Bu sorulara doğru cevapları vermediğimizi ve ne kadar çok yanlış yaptığımızı yol eğitimlerinde öğreniyoruz. Ve ne kadar da tecrübeli motorcu oluşumuzun bu yanlışları sanki doğruymuş gibi yapmaya devam etmemize engel olmadığını görüp şaşırıyoruz. Yol eğitiminin acemiler için değil tecrübeli sürücüler için de şart olduğunu idrak etmiş biçimde hayatımıza devam ediyoruz.
İkinci soruya, hıza geri dönelim. Genel olarak görüş açıldıkça, yolun üzerinde, sağında, solunda tehlike arz edecek bir yol kullanıcısı da yoksa daha çok hızlanacağız, görüş azaldıkça tehlikeler arttıkça ve yaklaştıkça daha yavaş gideceğiz. Doğru hızda olduğumuzu anlamak için kullanabileceğimiz bazı bilgiler şunlar olabilir.

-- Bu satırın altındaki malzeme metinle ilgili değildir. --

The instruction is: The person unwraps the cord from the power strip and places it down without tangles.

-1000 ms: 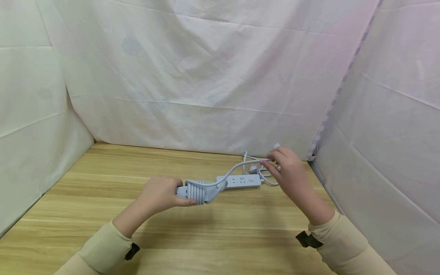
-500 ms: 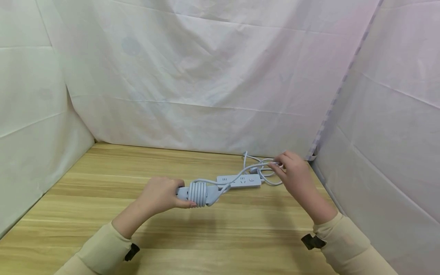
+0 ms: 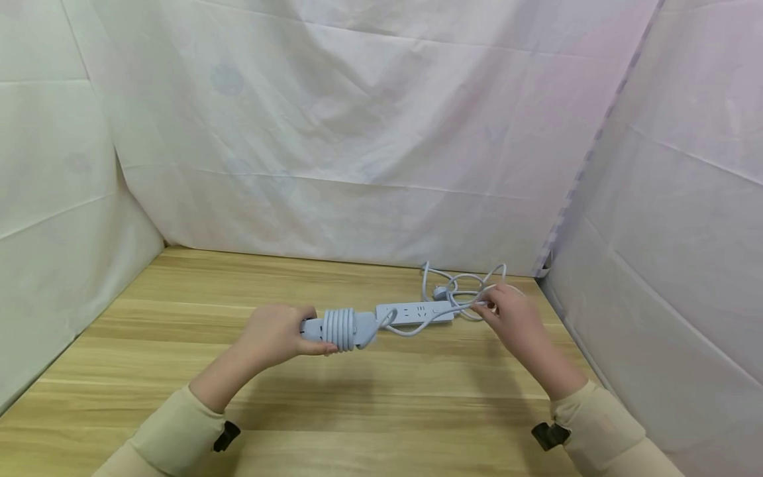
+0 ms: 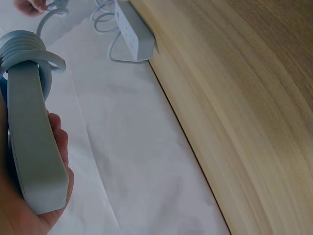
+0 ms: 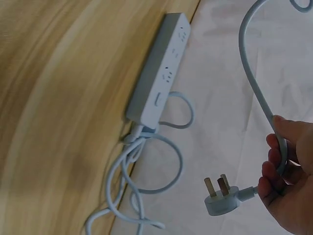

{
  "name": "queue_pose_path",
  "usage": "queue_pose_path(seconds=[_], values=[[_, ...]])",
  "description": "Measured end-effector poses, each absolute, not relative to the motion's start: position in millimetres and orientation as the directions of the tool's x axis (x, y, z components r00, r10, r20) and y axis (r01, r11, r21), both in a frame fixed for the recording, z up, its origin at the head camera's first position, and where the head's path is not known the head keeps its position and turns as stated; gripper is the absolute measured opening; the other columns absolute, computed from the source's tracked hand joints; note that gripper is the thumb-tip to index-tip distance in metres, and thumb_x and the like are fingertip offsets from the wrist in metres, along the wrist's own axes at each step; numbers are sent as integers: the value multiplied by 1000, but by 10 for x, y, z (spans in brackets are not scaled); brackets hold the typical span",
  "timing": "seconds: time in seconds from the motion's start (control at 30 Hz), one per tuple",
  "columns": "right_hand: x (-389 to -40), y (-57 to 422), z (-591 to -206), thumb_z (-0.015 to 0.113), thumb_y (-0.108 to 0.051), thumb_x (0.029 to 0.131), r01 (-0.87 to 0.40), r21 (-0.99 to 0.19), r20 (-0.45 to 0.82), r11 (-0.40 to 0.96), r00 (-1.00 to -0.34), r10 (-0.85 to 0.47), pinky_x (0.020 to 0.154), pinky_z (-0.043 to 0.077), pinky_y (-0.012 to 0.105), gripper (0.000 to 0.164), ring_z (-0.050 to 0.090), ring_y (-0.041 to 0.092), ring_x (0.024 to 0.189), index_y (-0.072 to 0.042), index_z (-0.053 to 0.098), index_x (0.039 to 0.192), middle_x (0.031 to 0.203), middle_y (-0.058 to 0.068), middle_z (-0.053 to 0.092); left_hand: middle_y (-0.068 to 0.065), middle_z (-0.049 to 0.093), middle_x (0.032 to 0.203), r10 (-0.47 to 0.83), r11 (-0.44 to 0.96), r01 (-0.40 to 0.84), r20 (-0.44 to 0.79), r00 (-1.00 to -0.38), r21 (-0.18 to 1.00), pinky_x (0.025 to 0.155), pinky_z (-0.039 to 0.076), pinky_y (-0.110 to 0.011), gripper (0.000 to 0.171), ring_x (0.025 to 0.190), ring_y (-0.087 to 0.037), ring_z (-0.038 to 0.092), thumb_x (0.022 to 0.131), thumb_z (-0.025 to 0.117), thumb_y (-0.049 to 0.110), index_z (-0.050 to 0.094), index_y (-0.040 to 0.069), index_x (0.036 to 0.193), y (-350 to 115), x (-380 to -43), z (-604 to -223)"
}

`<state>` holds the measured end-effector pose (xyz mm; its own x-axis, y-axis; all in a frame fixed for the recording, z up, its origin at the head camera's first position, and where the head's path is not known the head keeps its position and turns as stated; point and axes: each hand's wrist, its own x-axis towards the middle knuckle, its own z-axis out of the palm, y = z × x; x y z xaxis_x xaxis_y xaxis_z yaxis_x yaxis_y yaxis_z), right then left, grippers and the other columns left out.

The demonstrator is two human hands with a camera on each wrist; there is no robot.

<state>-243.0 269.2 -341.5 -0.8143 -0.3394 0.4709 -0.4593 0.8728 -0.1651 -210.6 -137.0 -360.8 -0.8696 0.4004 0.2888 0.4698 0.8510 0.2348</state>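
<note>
My left hand [image 3: 271, 338] grips one end of a white power strip [image 3: 312, 329] above the table, thumb on the near side. Its cord is wound in several tight turns [image 3: 338, 330] around the strip's middle. From the wound part the loose cord runs right to my right hand [image 3: 511, 315], which holds it between thumb and curled fingers. In the right wrist view a three-pin plug [image 5: 222, 200] on a short length of cord sticks out from that hand, pins upward. The left wrist view shows the strip's plain underside [image 4: 36, 142] against the left palm.
A second white power strip [image 3: 411, 311] lies on the wooden table [image 3: 238, 417] behind the held one. Its loosely looped cord [image 5: 181, 156] lies at its right end, with a plug [image 3: 440, 293] among the loops. White cloth [image 3: 357, 132] hangs behind and at both sides.
My right hand has moved right and down toward me, and the cord stretch between the hands now sags lower. The left hand keeps its grip, tilting the strip slightly.
</note>
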Motion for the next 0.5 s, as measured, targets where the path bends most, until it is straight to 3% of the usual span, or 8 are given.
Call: queue_pose_path(seconds=[0.23, 0.5], values=[[-2497, 2720, -3572, 78, -11, 82, -483, -181, 403, 857, -831, -383, 60, 48, 35, 13, 57, 19, 66, -5, 67, 77, 75, 2, 59, 11, 48, 58, 337, 868, 419, 304, -891, 266, 44, 32, -28, 55, 48, -8, 40, 69, 71, 70, 63, 18, 81, -1388, -2114, -3593], [-2535, 2680, -3731, 72, -16, 88, -428, -254, 285, 867, -890, -356, 60, 46, 34, 11, 55, 14, 65, -8, 68, 82, 78, 0, 62, 8, 49, 59, 247, 885, 334, 282, -927, 324, 45, 32, -29, 53, 50, -11, 42, 71, 72, 67, 63, 16, 81, -1366, -2137, -3563]])
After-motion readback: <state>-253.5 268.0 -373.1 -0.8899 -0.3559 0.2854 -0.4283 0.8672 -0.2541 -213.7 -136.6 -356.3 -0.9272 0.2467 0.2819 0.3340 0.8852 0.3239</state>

• Asfalt üzerinde zemini temiz olarak görebileceğimiz en uzak yerde kendi şeridimizden taşmadan durabilir miyiz?
• Yolun devamında görebildiğimiz planladığımız kısımda öngördüğümüz tehlikeler gerçekleşirse durabilecek durumda mıyız?
• Gazı ne kadar kapatırsak ne kadar yavaşlayacağını hissedebiliyor muyuz?
• Rahmi Barutçu’nun bir sözü var: “Ne kadar hızlı gittiğini durman gerektiğinde anlarsın.” Freni kullanarak ne kadar sürede durabileceğimize dair kabaca bir fikrimiz var mı?
• Kaskın içinde sesli olarak sürüş planımızı etrafımızda gözlemlediğimiz şeyleri kendimizle sesli olarak konuşalım. Anlatmaya yetişemiyorsak fazla hızlı gidiyoruz.
• Virajlarda destek gazını açamıyorsak fazla hızlı gidiyoruz.
• Bazı olası tehlikeleri fark ettiğimizde onlara tepki vermek için çok geç kalmış oluyorsak, yani dibindeysek fazla hızlı gidiyoruz.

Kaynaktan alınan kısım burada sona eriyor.